En 1907, Paul Weiss fut nommé Ingénieur en Chef des Mines, en 1910, secrétaire du Conseil Général des Mines, et en 1911 Professeur de Législation à l'Ecole Supérieure des Mines. Après sa thèse de doctorat sur l'exploitation des Mines par l'Etat, il publia plusieurs études sur la législation minière et hydraulique. Ses élèves l'appellaient affectueusement « le Marquis de la Procédure ». Son action au Ministère s'est caractérisée par un effort constant et couronné de succès pour l'accroissement de la production charbonnière nationale ainsi que par des dispositions hardies pour la mise en oeuvre de nos ressources hydro-électriques. Comme le disaient alors les critiques : « il capturait les chevaux sauvages » de nos montagnes.
Quand la Première Guerre Mondiale éclata, Paul Weiss fut chargé d'assurer le ravitaillement en charbon de la population et des usines. Nos mines étaient partiellement envahies. Il comprit toute l'importance de l'aide économique anglaise et fut chargé de mission, en qualité de lieutenant-colonel d'artillerie, auprès des autorités militaires anglaises pour toutes les questions concernant la remise en état des houillères du Pas-de-Calais, au fur et à mesure de leur dégagement. Il fut également accrédité auprès du Général en chef des armées anglaises pour assurer la liaison avec les services britanniques d'inventions relatives à tous nouveaux procédés de guerre.

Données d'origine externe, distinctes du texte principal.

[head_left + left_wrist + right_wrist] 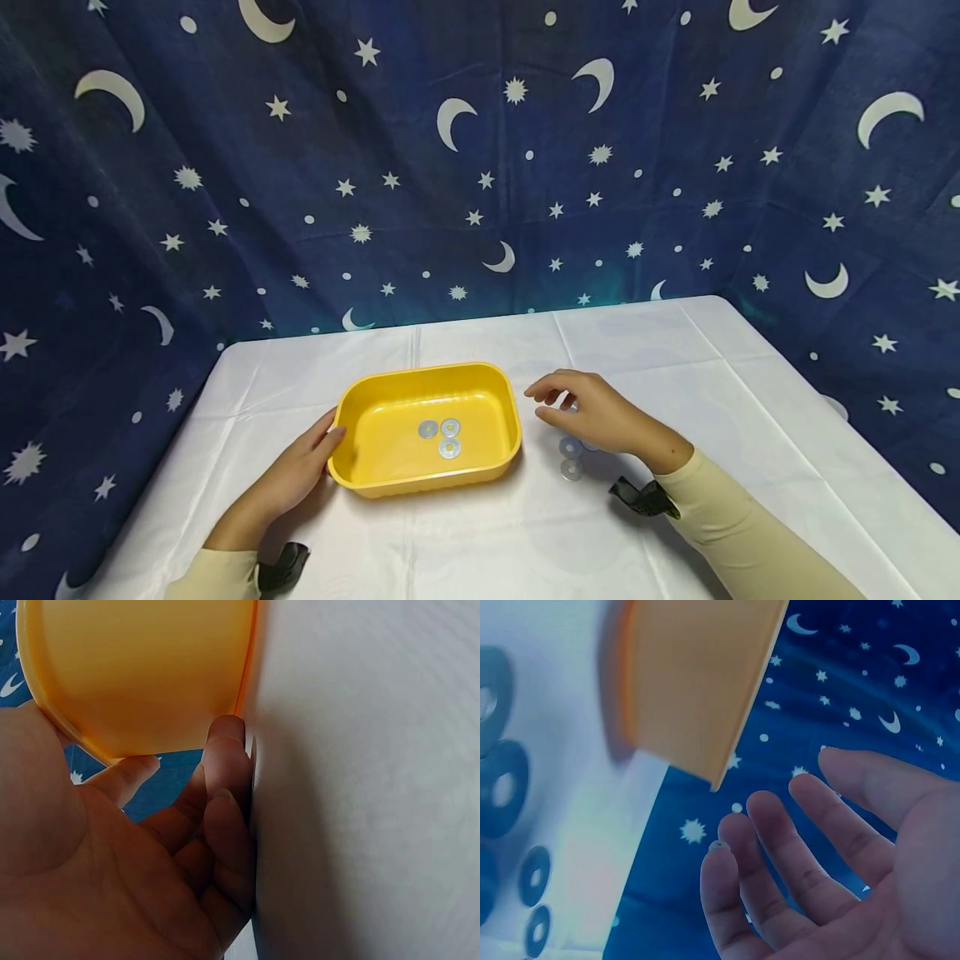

Passons à l'oeuvre industrielle privée de Paul Weiss. Il l'inaugura en 1918 en développant et reconstruisant les gisements de Vicoine-Noeux et Drocourt, tout en cherchant de nouvelles utilisations pour ses charbons. Il construisit à Beuvry et Drocourt deux puissantes centrales électriques ainsi que d'importantes batteries de fours à coke capables de produire 500 000 tonnes par an. Il prévit la future importance d'une industrie chimique où le charbon interviendrait comme matière première, soit directement, soit par la voie intermédiaire des sous-produits des fours à coke : gaz, goudrons et premiers dérivés. Il participa donc à plusieurs Sociétés fondées à cet effet. Même activité en Lorraine. Sous son impulsion, le bel ensemble minier Sarre et Moselle qui avait dû être abandonné aux Allemands, revint à titre d'indemnité partielle aux Houillères Françaises. Un million de tonnes sous la gestion allemande. Trois millions de tonnes en 1938 sous la gestion française à laquelle il prend part. La grande centrale électrique de Sarre et Moselle qui porte le nom de Paul Weiss fait encore aujourd'hui figure de proue dans l'équipement électrique de la Lorraine.
Mais si la mine était la passion de Paul Weiss, le mineur était aussi l'objet de tous ses soins. Il aimait à développer chez les jeunes ingénieurs l'esprit de prévision et de réalisation qui était sa marque propre. Il tenait à leur assurer des avantages qui leur permettaient de mener une existence digne, exempte de soucis d'avenir. Il voulait également que les ouvriers mineurs fussent des ouvriers privilégiés et poussa tout un ensemble de logements, d'assurances et de retraites dont l'esprit singulièrement en avance sur son temps n'était autre que celui qui anime aujourd'hui toute la législation sociale.
Au total disons que Paul Weiss a représenté par excellence le Grand Mineur de son temps.